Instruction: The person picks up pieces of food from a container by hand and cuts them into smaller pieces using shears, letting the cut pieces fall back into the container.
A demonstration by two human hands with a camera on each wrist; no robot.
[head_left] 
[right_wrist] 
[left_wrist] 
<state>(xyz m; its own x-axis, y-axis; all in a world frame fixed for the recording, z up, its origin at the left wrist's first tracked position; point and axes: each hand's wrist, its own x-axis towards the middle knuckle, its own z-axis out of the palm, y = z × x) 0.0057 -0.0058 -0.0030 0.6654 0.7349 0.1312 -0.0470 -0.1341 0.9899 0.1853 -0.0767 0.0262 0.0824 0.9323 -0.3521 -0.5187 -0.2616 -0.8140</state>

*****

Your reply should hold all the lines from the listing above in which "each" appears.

A demonstration by two human hands with a camera on each wrist; no robot.
<state>(xyz m; its own x-axis, y-axis; all in a world frame fixed for the recording, z up, its origin at the left wrist's first tracked position; point and axes: each hand's wrist, its own x-axis towards the middle knuckle, its own z-axis out of the palm, y = z × x) 0.0057 -0.0058 -0.0030 0.6654 0.7349 0.1312 -0.0470 -0.1341 0.9899 0.1853 -0.0767 0.0262 0.0824 0.9323 -0.3521 -0.5187 -0.2616 -0.8140</state>

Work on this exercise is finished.